• _Aim of the exercise_
The records that follow are to be reproduced verbatim.

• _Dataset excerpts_

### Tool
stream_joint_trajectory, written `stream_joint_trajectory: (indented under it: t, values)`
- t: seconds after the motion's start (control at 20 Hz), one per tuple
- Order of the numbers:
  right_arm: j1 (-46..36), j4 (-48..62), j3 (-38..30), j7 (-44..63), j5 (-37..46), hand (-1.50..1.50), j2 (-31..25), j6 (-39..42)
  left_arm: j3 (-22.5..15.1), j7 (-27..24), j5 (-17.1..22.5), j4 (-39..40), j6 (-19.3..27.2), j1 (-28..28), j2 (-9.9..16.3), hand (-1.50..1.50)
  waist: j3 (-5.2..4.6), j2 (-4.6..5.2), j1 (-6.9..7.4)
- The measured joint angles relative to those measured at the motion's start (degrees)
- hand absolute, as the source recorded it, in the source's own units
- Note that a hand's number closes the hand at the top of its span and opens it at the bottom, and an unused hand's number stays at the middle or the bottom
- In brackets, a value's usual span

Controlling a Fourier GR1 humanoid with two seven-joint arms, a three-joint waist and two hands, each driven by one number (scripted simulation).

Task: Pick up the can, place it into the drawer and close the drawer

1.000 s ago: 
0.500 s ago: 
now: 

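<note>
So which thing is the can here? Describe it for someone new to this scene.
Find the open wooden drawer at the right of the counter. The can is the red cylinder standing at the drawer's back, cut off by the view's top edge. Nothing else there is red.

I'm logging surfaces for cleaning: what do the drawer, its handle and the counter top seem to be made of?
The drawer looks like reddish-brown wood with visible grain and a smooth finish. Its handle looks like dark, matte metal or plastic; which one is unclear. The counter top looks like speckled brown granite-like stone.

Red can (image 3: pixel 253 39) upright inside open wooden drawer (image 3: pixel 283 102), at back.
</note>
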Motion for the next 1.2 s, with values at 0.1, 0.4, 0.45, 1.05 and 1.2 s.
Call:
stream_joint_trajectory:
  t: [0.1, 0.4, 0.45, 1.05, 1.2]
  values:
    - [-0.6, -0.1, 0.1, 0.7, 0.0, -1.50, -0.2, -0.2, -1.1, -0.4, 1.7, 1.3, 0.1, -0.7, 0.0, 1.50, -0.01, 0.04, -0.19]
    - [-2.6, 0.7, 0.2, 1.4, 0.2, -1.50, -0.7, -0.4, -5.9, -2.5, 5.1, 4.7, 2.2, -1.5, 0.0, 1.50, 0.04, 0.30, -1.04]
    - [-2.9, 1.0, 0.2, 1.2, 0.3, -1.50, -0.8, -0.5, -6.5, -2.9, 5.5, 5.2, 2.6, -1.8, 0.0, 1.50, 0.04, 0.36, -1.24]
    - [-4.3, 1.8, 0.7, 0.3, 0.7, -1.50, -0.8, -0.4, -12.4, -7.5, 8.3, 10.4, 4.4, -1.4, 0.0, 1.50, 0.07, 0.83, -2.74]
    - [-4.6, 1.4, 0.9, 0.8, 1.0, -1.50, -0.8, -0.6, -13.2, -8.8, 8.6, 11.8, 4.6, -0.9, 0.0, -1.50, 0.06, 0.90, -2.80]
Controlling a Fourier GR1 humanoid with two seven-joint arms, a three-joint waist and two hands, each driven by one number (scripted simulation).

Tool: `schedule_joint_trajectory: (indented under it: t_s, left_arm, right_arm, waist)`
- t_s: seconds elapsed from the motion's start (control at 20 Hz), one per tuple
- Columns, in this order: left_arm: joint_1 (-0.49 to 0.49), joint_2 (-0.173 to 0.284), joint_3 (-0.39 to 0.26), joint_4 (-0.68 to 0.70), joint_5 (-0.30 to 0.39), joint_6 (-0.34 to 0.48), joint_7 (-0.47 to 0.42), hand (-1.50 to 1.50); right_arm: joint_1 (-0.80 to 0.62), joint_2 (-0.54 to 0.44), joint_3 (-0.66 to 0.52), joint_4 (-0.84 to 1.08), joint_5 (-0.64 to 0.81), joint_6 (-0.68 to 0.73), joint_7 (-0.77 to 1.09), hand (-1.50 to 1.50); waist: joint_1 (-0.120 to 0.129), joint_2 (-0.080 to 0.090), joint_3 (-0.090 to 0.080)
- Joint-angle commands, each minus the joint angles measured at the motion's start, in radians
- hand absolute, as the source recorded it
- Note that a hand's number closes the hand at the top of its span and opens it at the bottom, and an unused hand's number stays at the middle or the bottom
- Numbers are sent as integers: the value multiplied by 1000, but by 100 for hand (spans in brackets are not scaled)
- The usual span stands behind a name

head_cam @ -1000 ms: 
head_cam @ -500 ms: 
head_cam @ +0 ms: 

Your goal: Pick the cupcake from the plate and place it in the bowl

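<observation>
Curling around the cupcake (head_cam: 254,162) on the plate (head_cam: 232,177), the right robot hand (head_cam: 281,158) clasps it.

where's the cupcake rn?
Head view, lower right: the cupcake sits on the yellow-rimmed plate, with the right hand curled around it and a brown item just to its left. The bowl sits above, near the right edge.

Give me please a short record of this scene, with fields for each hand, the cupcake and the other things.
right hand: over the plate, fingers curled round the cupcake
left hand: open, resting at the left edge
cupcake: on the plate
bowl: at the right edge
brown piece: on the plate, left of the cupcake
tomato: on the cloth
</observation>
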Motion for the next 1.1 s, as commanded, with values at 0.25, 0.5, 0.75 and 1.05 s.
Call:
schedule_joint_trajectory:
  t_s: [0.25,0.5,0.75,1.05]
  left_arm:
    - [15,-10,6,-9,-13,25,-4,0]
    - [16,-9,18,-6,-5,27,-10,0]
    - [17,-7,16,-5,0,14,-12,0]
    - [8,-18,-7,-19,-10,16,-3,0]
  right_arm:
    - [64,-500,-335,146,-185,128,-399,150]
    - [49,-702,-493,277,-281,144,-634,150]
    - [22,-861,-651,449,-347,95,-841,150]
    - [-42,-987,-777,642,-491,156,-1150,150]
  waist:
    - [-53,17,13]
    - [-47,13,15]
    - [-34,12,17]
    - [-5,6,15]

• _Exercise result_
### Tool
stream_joint_trajectory, written `stream_joint_trajectory: (indented under it: t, values)`
- t: seconds after the motion's start (control at 20 Hz), one per tuple
- Order of the numbers:
  right_arm: j1 (-46..36), j4 (-48..62), j3 (-38..30), j7 (-44..63), j5 (-37..46), hand (-1.50..1.50), j2 (-31..25), j6 (-39..42)
  left_arm: j3 (-22.5..15.1), j7 (-27..24), j5 (-17.1..22.5), j4 (-39..40), j6 (-19.3..27.2), j1 (-28..28), j2 (-9.9..16.3), hand (-1.50..1.50)
  waist: j3 (-5.2..4.6), j2 (-4.6..5.2), j1 (-6.9..7.4)
- The measured joint angles relative to those measured at the motion's start (degrees)
- hand absolute, as the source recorded it, in the source's own units
- Note that a hand's number closes the hand at the top of its span and opens it at the bottom, and an unused hand's number stays at the middle or the bottom
- In brackets, a value's usual span

Controlling a Fourier GR1 humanoid with two seven-joint arms, a three-joint waist and two hands, each driven by one number (scripted simulation).

Task: Pick up the can, place it into the drawer and close the drawer

1.000 s ago: 
0.500 s ago: 
now: 

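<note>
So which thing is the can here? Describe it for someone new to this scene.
Find the open wooden drawer at the right of the counter. The can is the red cylinder standing at the drawer's back, cut off by the view's top edge. Nothing else there is red.

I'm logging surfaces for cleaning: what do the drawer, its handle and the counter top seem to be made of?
The drawer looks like reddish-brown wood with visible grain and a smooth finish. Its handle looks like dark, matte metal or plastic; which one is unclear. The counter top looks like speckled brown granite-like stone.

Red can (image 3: pixel 253 39) upright inside open wooden drawer (image 3: pixel 283 102), at back.
</note>
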Motion for the next 1.2 s, with values at 0.1, 0.4, 0.45, 1.05 and 1.2 s.
Call:
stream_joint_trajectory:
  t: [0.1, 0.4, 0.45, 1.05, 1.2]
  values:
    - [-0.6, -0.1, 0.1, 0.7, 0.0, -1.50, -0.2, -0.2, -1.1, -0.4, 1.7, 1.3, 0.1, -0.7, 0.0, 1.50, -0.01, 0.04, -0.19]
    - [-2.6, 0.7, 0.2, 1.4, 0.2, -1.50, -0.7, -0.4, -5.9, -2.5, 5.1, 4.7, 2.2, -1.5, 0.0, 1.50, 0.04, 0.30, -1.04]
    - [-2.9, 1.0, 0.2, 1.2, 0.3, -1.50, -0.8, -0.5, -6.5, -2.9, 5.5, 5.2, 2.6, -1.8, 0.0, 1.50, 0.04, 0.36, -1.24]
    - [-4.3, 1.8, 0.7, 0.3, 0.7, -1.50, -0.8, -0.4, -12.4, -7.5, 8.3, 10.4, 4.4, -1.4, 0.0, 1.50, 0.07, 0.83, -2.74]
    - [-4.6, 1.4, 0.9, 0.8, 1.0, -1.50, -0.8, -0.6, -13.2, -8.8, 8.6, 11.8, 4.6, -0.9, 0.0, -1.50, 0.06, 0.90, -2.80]
Controlling a Fourier GR1 humanoid with two seven-joint arms, a three-joint waist and two hands, each driven by one number (scripted simulation).

Tool: `schedule_joint_trajectory: (indented under it: t_s, left_arm, right_arm, waist)`
- t_s: seconds elapsed from the motion's start (control at 20 Hz), one per tuple
- Columns, in this order: left_arm: joint_1 (-0.49 to 0.49), joint_2 (-0.173 to 0.284), joint_3 (-0.39 to 0.26), joint_4 (-0.68 to 0.70), joint_5 (-0.30 to 0.39), joint_6 (-0.34 to 0.48), joint_7 (-0.47 to 0.42), hand (-1.50 to 1.50); right_arm: joint_1 (-0.80 to 0.62), joint_2 (-0.54 to 0.44), joint_3 (-0.66 to 0.52), joint_4 (-0.84 to 1.08), joint_5 (-0.64 to 0.81), joint_6 (-0.68 to 0.73), joint_7 (-0.77 to 1.09), hand (-1.50 to 1.50); waist: joint_1 (-0.120 to 0.129), joint_2 (-0.080 to 0.090), joint_3 (-0.090 to 0.080)
- Joint-angle commands, each minus the joint angles measured at the motion's start, in radians
- hand absolute, as the source recorded it
- Note that a hand's number closes the hand at the top of its span and opens it at the bottom, and an unused hand's number stays at the middle or the bottom
- Numbers are sent as integers: the value multiplied by 1000, but by 100 for hand (spans in brackets are not scaled)
- The usual span stands behind a name

head_cam @ -1000 ms: 
head_cam @ -500 ms: 
head_cam @ +0 ms: 

Your goal: Pick the cupcake from the plate and place it in the bowl

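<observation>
Curling around the cupcake (head_cam: 254,162) on the plate (head_cam: 232,177), the right robot hand (head_cam: 281,158) clasps it.

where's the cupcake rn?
Head view, lower right: the cupcake sits on the yellow-rimmed plate, with the right hand curled around it and a brown item just to its left. The bowl sits above, near the right edge.

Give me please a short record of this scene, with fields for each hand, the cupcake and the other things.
right hand: over the plate, fingers curled round the cupcake
left hand: open, resting at the left edge
cupcake: on the plate
bowl: at the right edge
brown piece: on the plate, left of the cupcake
tomato: on the cloth
</observation>
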Motion for the next 1.1 s, as commanded, with values at 0.25, 0.5, 0.75 and 1.05 s.
Call:
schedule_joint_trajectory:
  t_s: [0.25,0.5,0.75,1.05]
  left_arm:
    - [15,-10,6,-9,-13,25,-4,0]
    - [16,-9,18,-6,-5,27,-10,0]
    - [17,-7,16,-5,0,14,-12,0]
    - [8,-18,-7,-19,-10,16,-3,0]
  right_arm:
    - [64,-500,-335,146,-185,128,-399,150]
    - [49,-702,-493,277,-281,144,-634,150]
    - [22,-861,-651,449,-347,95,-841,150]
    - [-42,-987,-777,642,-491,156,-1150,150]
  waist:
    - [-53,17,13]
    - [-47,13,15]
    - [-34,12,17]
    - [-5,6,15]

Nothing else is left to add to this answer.